When the weather's fine, it's hard to resist taking your motorcycle out for a ride. You want to be comfortable and look great while you're riding, but you don't want to overlook your safety, either. Instead, give your safety the respect it deserves by wearing a leather jacket, boots and a good motorcycle helmet. Safety is the first consideration when you're shopping for a helmet and other motorcycle accessories. Comfort is next in line, with style and appearance coming last.

When shopping for a motorcycle helmet for casual riding, assume eventually you will have a wreck and need great protection. Do your homework by visiting different helmet manufacturer's websites and reading about the testing they put their helmets through prior to placing them on the market. Look for brands that go beyond the required testing, as that is a sign of a conscientious brand that cares about your safety.

Try on several styles of helmets in different sizes - the right size and style will fit snugly but comfortably, even for your chin and face. Trying on different models will help you decide which one is right for you. Your helmet should never wobble or shift around when your move or turn your head. Instead, it should almost seem like part of your body.

Once you've determined the best size and shape, it's time to start looking at different designs and colors. The helmet that's best for you might not give you exactly the look you want, but it will protect your head if you do happen to get in a wreck.

Motorcycle racing helmets must do a whole lot more than just help you look sharp while you're on your bike. Many motorcycle racers wind up buying helmets that are meant for car racing, but if you're a racer you should only consider helmets that have been specially designed for motorcycle racing. They're not the same as helmets for car racing, even though they might resemble them superficially. Motorcycle racers need to turn their heads in certain ways that racing car drivers simply don't.

When trying on racing helmets, make sure that it feels light on your head so you won't have trouble turning as needed. Also make sure that the outer shell is very hard, while the inside materials are softer. The hard and soft ratio is important, as it ensures the helmet can withstand the force of impact in an accident, rather than placing all of the force on your head.

When you're choosing a motorcycle helmet, put safety first whether you're racing or riding for pleasure. Look for a helmet that provides good protection but looks good too.

Author: Gary Half

Sunday, December 16, 2007

Safety Gear for Motorcycle Riders

Motorcyclists can attest to the exhilarating thrill that riding gives them. As the speed heightens, the adrenaline rush goes faster and the lump in the throat gets bigger. It's like no other feeling in the world-becoming one with the speed of the wind as you hear the motorcycle roar.

Yes, it can be a glorious feeling but the price to pay for this wondrous experience is high. Many deaths and injuries resulting from motorcycle related accidents worry many of us. A motorcycle because it has no outer cover to shield the rider like that of a car, exposes a rider to danger many times more than a car.

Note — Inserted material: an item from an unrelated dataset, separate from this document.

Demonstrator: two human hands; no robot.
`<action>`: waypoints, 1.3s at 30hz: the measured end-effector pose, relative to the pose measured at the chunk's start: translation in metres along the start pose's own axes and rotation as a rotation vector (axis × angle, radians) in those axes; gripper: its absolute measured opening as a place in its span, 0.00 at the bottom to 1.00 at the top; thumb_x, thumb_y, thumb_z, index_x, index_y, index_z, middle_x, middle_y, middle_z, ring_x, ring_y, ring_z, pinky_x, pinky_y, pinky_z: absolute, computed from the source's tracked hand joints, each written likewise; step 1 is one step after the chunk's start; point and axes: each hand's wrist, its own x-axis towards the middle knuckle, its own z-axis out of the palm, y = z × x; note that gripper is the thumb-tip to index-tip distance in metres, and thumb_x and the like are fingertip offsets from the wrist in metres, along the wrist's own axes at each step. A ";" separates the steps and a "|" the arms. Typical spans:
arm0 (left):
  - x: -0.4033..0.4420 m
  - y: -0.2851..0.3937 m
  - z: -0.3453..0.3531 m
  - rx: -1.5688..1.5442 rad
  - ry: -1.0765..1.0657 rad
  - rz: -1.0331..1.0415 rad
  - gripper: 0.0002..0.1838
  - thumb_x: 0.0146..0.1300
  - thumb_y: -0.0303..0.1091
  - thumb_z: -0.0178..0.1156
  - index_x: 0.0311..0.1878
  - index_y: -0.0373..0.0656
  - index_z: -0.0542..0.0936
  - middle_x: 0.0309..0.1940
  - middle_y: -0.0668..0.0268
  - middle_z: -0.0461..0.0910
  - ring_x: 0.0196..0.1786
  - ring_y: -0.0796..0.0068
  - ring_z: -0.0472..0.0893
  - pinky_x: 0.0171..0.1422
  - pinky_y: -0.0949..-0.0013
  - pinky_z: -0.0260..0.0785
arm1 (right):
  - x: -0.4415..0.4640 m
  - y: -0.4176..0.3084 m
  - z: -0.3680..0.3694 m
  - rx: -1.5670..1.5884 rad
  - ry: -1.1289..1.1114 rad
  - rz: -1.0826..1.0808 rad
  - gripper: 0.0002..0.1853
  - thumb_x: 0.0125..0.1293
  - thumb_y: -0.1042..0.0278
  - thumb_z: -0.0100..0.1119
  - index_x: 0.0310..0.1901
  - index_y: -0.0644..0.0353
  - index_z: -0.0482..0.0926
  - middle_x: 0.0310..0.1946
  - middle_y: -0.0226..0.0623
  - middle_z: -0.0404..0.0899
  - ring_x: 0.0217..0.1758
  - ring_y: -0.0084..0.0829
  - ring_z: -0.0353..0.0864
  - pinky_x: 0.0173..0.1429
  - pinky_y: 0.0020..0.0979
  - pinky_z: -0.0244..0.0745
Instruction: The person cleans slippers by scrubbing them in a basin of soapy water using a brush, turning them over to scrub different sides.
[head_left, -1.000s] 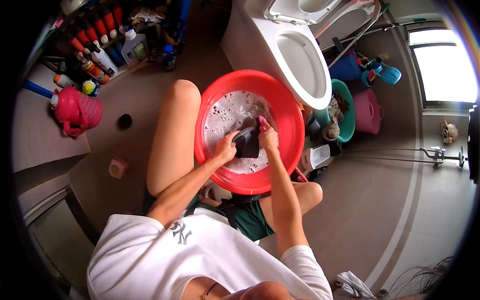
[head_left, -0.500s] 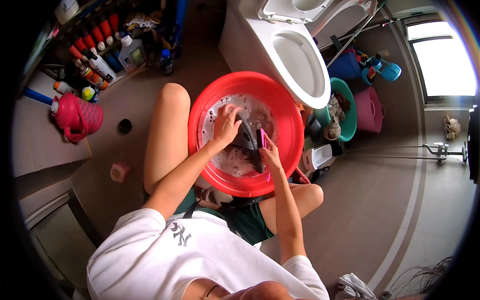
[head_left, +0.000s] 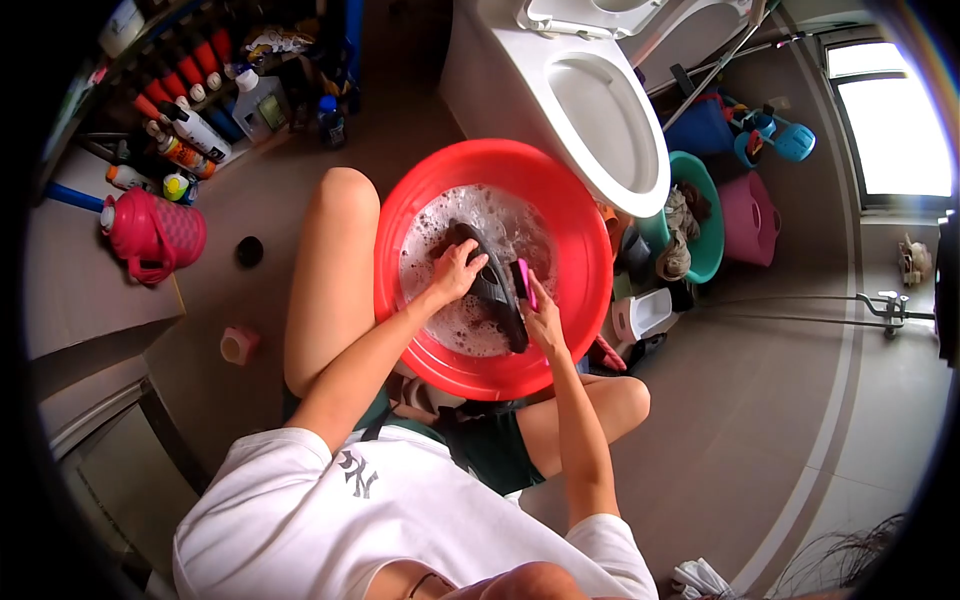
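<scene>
A red basin (head_left: 400, 215) of foamy water (head_left: 455, 205) stands between my knees. My left hand (head_left: 457, 272) is closed on a dark grey slipper (head_left: 497, 295), tilted on its side over the suds. The slipper's far end shows beyond my fingers and its near end points toward me. In my right hand (head_left: 542, 320) is a pink scrubbing brush (head_left: 527, 282) with dark bristles. Its bristles face the slipper's edge, close beside it; whether they touch, I cannot tell. My fingers are wrapped round the brush handle.
A white toilet (head_left: 560, 115) rises just beyond the basin. To the right are a teal tub (head_left: 712, 235) with wet cloth, a pink bucket (head_left: 750, 225) and a white container (head_left: 643, 315). A pink jug (head_left: 150, 235) and several bottles are at the left, near a floor drain (head_left: 249, 252).
My left hand has moved slightly right and down on the slipper, whose far end now shows more. The brush has dropped slightly relative to the basin. The view has shifted a little.
</scene>
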 end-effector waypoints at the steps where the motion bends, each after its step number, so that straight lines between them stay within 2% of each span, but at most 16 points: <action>1: 0.003 -0.012 0.007 -0.005 0.006 0.013 0.22 0.62 0.49 0.59 0.49 0.39 0.74 0.44 0.50 0.79 0.49 0.49 0.77 0.52 0.53 0.69 | -0.012 -0.025 -0.014 0.022 -0.021 0.109 0.32 0.65 0.63 0.54 0.71 0.42 0.59 0.53 0.58 0.76 0.56 0.53 0.77 0.61 0.41 0.70; 3: 0.006 -0.025 0.014 0.008 -0.026 0.003 0.24 0.63 0.50 0.59 0.53 0.41 0.74 0.48 0.52 0.79 0.51 0.50 0.76 0.54 0.54 0.69 | -0.040 -0.090 -0.046 0.008 -0.096 0.346 0.29 0.68 0.65 0.51 0.71 0.46 0.61 0.55 0.58 0.74 0.58 0.52 0.76 0.62 0.38 0.70; 6: 0.006 -0.018 0.011 0.023 -0.091 -0.066 0.24 0.63 0.50 0.58 0.55 0.43 0.74 0.50 0.54 0.79 0.52 0.51 0.76 0.55 0.55 0.69 | -0.086 -0.040 -0.044 -0.104 0.035 -0.088 0.27 0.70 0.68 0.48 0.70 0.50 0.61 0.48 0.56 0.79 0.52 0.53 0.79 0.56 0.40 0.72; 9: 0.004 -0.013 0.012 0.038 -0.068 -0.073 0.24 0.64 0.50 0.58 0.55 0.43 0.74 0.51 0.56 0.79 0.51 0.52 0.77 0.55 0.55 0.69 | -0.115 -0.057 -0.039 -0.033 -0.083 0.156 0.24 0.70 0.73 0.47 0.68 0.55 0.65 0.54 0.56 0.77 0.58 0.38 0.78 0.57 0.31 0.71; 12: 0.001 -0.007 0.012 0.046 -0.066 -0.086 0.23 0.64 0.50 0.57 0.55 0.42 0.74 0.51 0.56 0.79 0.51 0.52 0.77 0.56 0.55 0.69 | -0.103 -0.068 -0.018 0.012 0.001 0.296 0.24 0.70 0.73 0.48 0.68 0.57 0.64 0.55 0.56 0.76 0.59 0.39 0.78 0.58 0.30 0.70; 13: 0.002 -0.006 0.011 0.028 -0.071 -0.065 0.23 0.65 0.49 0.57 0.55 0.41 0.74 0.50 0.55 0.79 0.52 0.52 0.77 0.56 0.55 0.69 | -0.094 -0.079 -0.016 -0.071 -0.037 0.414 0.26 0.70 0.73 0.49 0.69 0.53 0.63 0.48 0.59 0.78 0.47 0.51 0.81 0.51 0.34 0.74; 16: 0.000 -0.009 0.012 -0.015 -0.075 -0.045 0.23 0.66 0.46 0.56 0.55 0.39 0.74 0.50 0.54 0.80 0.53 0.51 0.76 0.57 0.55 0.69 | -0.088 -0.057 -0.002 0.008 0.139 0.071 0.26 0.69 0.73 0.50 0.69 0.52 0.63 0.47 0.58 0.78 0.48 0.48 0.82 0.51 0.33 0.73; 22: 0.000 -0.012 0.015 -0.073 -0.043 0.003 0.22 0.66 0.43 0.56 0.56 0.37 0.73 0.50 0.51 0.79 0.53 0.50 0.76 0.57 0.53 0.69 | -0.050 -0.068 -0.001 0.043 0.128 -0.036 0.26 0.69 0.74 0.51 0.68 0.54 0.65 0.51 0.56 0.77 0.57 0.41 0.79 0.55 0.30 0.71; 26: -0.003 -0.009 0.012 -0.070 -0.068 -0.027 0.20 0.65 0.39 0.57 0.56 0.37 0.73 0.50 0.50 0.79 0.52 0.49 0.76 0.58 0.53 0.69 | -0.012 -0.093 0.002 0.048 0.105 -0.180 0.26 0.68 0.76 0.51 0.67 0.53 0.66 0.53 0.57 0.75 0.57 0.49 0.76 0.56 0.34 0.72; 27: -0.002 -0.007 0.010 -0.064 -0.080 -0.042 0.20 0.65 0.37 0.57 0.56 0.37 0.73 0.50 0.50 0.79 0.52 0.49 0.76 0.58 0.53 0.69 | 0.001 -0.091 0.006 -0.003 0.103 -0.227 0.25 0.67 0.74 0.52 0.67 0.50 0.67 0.49 0.56 0.78 0.54 0.54 0.76 0.53 0.40 0.74; 30: 0.000 0.004 -0.003 -0.034 -0.136 -0.021 0.23 0.65 0.38 0.56 0.59 0.34 0.71 0.52 0.47 0.77 0.56 0.47 0.75 0.62 0.54 0.67 | 0.042 -0.107 0.006 -0.180 -0.030 -0.153 0.23 0.66 0.70 0.53 0.64 0.48 0.70 0.43 0.54 0.80 0.49 0.54 0.79 0.50 0.43 0.75; 31: -0.002 0.002 0.000 0.053 -0.040 0.082 0.19 0.64 0.33 0.55 0.57 0.36 0.72 0.48 0.46 0.77 0.52 0.45 0.75 0.58 0.53 0.68 | 0.055 -0.115 0.004 -0.243 -0.082 -0.159 0.23 0.66 0.67 0.53 0.64 0.47 0.71 0.42 0.53 0.81 0.48 0.53 0.80 0.49 0.44 0.75; 33: -0.003 0.016 -0.012 -0.004 -0.115 0.018 0.18 0.65 0.32 0.55 0.56 0.37 0.72 0.45 0.47 0.78 0.50 0.45 0.75 0.54 0.52 0.69 | 0.082 -0.135 -0.002 -0.369 -0.184 -0.168 0.22 0.65 0.62 0.54 0.62 0.46 0.73 0.39 0.52 0.82 0.46 0.52 0.81 0.49 0.46 0.76; 35: -0.004 0.027 -0.018 -0.071 -0.124 0.013 0.15 0.65 0.32 0.55 0.53 0.37 0.73 0.40 0.48 0.77 0.46 0.46 0.75 0.50 0.51 0.68 | 0.113 -0.148 0.001 -0.499 -0.345 -0.112 0.22 0.64 0.59 0.54 0.60 0.47 0.75 0.42 0.49 0.82 0.48 0.49 0.81 0.51 0.44 0.77; 38: -0.006 0.011 -0.004 0.043 -0.037 0.107 0.14 0.66 0.33 0.55 0.52 0.38 0.73 0.38 0.49 0.77 0.44 0.47 0.75 0.48 0.51 0.68 | 0.165 -0.158 0.024 -0.760 -0.501 -0.101 0.23 0.63 0.54 0.54 0.59 0.49 0.77 0.46 0.44 0.82 0.52 0.44 0.81 0.53 0.41 0.77; 39: -0.007 0.013 0.001 -0.003 0.075 0.158 0.07 0.66 0.33 0.54 0.42 0.42 0.72 0.35 0.51 0.78 0.40 0.47 0.76 0.46 0.49 0.67 | 0.178 -0.159 0.034 -0.861 -0.537 -0.108 0.24 0.62 0.52 0.54 0.58 0.50 0.78 0.48 0.42 0.82 0.53 0.41 0.81 0.54 0.40 0.77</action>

So what is the best way to protect yourself from possible accidents without having to give up the thing you love most? The answer lies in the protective gear that you can wear to prevent or minimize the severity of the injury that may possible occur. One important protective gear is the helmet. A helmet will protect your head from injuries like serious brain damage or internal hemorrhage that can result from getting the head hit in a crash.

Also important are your leather apparel including biker leather jackets , leather pants and boots. The biker leather jacket with its combination of armor and foam padding as well as patches in high impact areas of the body such as the shoulders and the elbows give a rider a protection against a variety of road elements such as road debris, heat and water.

More importantly, it can protect you from skin abrasions and minimize the injuries that you can possibly acquire when an accident occurs. It also provides insulation and gives you protection against wind, cold and the rain making the ride as comfortable as possible. Leather pants on the other hand protect the thighs and the legs from skin abrasions and burns that may result from a crash. Boots provide covering that also protect the calf from muffler burns.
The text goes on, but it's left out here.